### DATA
# # #

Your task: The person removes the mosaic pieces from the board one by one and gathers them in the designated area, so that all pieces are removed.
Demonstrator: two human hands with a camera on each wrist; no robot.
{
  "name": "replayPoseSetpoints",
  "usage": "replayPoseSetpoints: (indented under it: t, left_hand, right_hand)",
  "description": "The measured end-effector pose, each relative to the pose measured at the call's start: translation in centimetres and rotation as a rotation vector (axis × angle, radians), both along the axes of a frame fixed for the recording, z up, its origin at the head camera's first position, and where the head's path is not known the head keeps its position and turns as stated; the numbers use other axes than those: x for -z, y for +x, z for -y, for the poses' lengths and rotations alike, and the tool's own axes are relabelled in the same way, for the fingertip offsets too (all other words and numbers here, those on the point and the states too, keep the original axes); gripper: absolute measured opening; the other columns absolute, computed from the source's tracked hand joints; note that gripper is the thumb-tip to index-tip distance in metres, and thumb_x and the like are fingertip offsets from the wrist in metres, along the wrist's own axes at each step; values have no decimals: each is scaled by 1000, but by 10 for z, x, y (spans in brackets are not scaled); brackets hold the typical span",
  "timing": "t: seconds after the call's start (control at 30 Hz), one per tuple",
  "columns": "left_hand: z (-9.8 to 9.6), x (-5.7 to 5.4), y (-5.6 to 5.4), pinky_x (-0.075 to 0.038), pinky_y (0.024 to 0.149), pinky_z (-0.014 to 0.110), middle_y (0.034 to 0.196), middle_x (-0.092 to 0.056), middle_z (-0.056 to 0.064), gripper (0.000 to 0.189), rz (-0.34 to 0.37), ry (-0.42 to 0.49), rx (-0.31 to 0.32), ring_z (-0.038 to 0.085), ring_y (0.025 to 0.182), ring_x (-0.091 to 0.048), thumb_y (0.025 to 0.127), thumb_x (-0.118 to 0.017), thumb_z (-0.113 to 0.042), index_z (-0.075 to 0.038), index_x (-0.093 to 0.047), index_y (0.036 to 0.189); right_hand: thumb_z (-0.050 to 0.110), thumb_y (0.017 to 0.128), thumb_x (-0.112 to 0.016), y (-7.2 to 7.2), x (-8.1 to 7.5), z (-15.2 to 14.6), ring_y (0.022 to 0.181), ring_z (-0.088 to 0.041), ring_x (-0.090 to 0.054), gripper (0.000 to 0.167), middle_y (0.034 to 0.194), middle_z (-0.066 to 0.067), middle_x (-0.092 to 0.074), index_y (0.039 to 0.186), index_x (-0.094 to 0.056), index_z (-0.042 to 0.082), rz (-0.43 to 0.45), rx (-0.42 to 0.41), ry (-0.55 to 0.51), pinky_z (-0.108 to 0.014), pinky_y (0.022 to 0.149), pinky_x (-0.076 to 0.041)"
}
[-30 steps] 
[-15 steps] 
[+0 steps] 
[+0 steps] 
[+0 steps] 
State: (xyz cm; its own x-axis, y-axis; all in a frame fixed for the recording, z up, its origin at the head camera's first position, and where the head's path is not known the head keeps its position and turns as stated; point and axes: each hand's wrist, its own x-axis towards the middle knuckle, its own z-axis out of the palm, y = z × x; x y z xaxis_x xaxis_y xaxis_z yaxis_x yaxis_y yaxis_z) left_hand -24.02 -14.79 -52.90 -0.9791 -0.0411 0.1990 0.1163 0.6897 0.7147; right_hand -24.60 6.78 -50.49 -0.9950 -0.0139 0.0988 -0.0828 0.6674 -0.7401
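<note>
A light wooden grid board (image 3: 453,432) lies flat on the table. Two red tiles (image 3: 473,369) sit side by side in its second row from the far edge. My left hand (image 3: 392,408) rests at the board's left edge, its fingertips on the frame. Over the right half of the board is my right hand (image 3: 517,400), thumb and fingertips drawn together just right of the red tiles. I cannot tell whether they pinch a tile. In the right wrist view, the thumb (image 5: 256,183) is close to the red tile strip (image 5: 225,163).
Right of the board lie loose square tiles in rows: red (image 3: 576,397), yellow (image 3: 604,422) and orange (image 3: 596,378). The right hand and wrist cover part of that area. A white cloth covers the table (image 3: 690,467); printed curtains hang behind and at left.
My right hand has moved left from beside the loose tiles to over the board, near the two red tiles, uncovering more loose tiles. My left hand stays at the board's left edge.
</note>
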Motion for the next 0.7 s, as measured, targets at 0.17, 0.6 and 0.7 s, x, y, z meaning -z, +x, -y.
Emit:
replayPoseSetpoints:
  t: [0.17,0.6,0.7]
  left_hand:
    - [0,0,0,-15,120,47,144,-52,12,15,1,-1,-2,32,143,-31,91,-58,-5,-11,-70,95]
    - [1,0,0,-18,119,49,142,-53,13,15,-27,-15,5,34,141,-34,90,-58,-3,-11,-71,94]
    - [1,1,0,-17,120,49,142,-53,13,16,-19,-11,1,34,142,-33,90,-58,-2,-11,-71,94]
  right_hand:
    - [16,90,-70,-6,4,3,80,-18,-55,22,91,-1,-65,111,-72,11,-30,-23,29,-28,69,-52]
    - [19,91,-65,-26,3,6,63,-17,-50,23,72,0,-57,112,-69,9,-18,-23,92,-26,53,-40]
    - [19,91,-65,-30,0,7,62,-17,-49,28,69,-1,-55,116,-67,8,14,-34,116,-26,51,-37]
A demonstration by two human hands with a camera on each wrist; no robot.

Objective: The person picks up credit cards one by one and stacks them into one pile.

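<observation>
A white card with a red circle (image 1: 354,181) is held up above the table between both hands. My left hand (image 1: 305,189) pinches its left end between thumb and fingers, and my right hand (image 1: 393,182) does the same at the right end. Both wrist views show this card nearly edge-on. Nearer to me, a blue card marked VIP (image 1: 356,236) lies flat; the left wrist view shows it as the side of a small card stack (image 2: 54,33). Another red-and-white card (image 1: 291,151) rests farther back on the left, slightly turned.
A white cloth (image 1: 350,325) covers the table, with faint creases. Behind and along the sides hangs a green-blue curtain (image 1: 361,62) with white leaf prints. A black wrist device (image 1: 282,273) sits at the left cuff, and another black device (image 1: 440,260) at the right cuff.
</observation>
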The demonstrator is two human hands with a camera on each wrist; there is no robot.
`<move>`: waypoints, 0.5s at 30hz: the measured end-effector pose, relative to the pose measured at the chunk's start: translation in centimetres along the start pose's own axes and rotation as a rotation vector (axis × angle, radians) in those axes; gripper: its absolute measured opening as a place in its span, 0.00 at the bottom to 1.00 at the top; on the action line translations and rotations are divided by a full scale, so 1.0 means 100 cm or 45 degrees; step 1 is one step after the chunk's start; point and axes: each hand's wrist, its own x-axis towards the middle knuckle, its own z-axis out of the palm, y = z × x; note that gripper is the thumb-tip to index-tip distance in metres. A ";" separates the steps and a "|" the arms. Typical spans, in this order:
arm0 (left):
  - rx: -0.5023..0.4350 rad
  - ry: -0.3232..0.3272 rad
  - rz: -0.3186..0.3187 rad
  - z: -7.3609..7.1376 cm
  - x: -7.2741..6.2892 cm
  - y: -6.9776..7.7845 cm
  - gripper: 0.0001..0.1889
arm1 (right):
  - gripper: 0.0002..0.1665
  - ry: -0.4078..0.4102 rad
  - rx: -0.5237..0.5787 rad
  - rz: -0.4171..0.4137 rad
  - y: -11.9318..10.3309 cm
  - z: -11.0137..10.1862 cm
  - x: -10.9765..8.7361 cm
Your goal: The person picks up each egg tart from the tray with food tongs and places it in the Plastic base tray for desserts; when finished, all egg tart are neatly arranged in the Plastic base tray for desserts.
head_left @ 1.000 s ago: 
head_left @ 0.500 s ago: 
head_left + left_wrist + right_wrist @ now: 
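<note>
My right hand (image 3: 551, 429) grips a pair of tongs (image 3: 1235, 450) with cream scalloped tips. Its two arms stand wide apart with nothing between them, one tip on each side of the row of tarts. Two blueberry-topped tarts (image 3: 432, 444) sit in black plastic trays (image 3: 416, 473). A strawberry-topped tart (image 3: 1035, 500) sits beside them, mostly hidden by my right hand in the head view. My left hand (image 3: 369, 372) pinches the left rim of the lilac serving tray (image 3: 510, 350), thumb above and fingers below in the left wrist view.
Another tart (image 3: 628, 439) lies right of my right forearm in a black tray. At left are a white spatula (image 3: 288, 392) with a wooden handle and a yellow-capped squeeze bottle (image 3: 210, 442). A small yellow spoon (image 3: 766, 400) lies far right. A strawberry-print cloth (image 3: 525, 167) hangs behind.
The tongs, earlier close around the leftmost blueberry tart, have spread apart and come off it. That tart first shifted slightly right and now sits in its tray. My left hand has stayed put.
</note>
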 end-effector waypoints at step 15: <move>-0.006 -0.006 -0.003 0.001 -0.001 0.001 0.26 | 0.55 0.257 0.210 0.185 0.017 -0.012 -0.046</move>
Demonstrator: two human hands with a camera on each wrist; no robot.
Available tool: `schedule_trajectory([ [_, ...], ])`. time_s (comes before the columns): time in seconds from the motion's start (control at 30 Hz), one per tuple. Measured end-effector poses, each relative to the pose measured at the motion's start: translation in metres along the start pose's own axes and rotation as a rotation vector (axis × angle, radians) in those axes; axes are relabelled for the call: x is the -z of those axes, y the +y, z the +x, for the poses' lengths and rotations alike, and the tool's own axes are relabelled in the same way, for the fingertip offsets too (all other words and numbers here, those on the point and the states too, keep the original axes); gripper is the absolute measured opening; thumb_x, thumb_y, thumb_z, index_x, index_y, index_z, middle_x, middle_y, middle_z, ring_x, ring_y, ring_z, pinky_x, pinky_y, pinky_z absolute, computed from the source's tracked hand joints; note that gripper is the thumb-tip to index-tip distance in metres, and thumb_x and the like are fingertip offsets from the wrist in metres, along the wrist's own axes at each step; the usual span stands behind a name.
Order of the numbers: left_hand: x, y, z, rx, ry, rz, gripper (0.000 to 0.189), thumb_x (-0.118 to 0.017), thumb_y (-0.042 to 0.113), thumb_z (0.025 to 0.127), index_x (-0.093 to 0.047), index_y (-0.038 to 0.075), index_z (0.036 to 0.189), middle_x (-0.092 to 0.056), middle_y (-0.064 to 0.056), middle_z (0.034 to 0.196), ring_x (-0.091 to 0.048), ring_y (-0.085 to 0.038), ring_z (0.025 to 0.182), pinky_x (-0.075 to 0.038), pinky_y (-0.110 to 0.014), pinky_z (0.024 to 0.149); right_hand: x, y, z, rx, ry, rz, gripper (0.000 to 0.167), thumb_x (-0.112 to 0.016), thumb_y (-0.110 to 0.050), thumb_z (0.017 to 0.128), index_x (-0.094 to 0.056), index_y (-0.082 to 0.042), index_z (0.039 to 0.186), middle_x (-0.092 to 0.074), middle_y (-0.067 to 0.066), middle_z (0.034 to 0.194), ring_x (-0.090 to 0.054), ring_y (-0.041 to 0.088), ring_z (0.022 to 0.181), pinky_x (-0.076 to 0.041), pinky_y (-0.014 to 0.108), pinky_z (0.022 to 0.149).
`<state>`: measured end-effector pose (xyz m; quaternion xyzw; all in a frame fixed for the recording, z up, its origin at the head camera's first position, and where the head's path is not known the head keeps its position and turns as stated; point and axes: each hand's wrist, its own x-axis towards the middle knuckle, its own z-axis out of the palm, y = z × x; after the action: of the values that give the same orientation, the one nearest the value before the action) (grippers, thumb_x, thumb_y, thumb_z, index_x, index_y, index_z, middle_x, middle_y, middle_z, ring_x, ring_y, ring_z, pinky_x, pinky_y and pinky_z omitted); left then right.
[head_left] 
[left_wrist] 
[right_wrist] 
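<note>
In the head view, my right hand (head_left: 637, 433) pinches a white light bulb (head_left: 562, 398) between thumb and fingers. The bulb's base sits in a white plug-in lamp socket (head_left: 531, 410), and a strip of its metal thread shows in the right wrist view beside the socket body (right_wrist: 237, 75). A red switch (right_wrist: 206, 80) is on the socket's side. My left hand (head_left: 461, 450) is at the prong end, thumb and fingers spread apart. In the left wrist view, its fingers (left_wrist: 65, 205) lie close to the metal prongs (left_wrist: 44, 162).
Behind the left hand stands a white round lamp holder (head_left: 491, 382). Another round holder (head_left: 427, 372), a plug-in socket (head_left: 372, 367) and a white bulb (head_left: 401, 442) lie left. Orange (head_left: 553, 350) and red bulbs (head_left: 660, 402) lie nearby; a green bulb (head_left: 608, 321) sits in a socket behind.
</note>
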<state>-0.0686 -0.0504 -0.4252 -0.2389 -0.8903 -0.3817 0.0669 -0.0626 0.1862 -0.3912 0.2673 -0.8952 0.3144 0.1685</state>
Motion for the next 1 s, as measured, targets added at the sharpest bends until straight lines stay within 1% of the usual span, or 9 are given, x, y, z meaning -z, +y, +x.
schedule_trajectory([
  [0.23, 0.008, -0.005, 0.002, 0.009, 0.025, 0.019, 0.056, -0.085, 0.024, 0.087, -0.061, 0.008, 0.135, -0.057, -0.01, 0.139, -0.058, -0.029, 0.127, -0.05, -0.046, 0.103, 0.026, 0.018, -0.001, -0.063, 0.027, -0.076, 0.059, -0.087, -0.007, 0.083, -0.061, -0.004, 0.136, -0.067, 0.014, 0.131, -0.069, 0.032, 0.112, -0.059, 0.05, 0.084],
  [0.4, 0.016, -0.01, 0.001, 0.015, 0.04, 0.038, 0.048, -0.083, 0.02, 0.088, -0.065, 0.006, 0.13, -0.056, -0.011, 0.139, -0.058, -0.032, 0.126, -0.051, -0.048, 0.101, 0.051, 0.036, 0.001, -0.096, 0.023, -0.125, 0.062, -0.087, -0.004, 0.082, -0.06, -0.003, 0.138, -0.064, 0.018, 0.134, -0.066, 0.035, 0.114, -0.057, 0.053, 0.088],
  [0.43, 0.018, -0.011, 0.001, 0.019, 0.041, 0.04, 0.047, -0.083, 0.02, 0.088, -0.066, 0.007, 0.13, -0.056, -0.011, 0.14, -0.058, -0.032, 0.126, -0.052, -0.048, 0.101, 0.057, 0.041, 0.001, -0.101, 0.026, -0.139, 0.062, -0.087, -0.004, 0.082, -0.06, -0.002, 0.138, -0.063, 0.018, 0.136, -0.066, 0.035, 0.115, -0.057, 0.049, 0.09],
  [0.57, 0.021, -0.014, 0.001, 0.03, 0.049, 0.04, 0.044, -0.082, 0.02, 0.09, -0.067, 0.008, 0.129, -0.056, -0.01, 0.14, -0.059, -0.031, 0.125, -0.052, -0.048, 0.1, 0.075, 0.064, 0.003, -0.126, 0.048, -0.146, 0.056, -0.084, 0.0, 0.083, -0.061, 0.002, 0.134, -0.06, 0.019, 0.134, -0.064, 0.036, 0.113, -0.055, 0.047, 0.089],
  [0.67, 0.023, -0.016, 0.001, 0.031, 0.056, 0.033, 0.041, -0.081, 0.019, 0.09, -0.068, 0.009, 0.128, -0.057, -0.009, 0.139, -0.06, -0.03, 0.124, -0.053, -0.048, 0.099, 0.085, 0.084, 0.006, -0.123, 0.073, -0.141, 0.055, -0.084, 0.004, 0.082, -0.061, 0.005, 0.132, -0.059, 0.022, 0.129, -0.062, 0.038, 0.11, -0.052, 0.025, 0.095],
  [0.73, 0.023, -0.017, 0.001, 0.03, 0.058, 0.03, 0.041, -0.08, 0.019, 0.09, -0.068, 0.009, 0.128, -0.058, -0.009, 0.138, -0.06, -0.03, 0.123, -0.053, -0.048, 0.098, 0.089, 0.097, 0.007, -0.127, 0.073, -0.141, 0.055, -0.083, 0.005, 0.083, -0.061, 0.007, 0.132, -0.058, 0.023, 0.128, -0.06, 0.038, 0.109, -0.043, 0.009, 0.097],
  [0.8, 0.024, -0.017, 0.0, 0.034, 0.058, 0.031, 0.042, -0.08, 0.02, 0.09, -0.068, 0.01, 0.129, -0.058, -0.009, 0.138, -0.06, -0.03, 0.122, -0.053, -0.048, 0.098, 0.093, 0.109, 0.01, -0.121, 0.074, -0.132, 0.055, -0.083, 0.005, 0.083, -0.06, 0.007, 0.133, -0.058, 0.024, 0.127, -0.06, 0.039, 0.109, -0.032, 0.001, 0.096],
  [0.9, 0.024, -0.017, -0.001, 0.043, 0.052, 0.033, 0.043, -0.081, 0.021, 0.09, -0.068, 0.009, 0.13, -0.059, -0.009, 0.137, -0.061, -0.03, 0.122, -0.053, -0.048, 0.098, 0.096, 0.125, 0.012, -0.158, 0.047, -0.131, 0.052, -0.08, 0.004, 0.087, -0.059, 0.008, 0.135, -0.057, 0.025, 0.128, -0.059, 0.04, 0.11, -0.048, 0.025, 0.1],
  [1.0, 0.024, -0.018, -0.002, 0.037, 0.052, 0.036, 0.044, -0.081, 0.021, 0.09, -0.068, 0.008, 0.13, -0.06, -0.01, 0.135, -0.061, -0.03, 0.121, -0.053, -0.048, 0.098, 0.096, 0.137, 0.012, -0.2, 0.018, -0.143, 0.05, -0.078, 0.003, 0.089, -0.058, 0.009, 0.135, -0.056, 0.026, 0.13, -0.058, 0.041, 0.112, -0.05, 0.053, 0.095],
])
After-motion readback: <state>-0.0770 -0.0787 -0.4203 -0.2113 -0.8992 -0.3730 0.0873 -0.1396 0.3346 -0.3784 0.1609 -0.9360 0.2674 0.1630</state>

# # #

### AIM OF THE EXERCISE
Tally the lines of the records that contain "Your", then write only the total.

### OUTPUT
2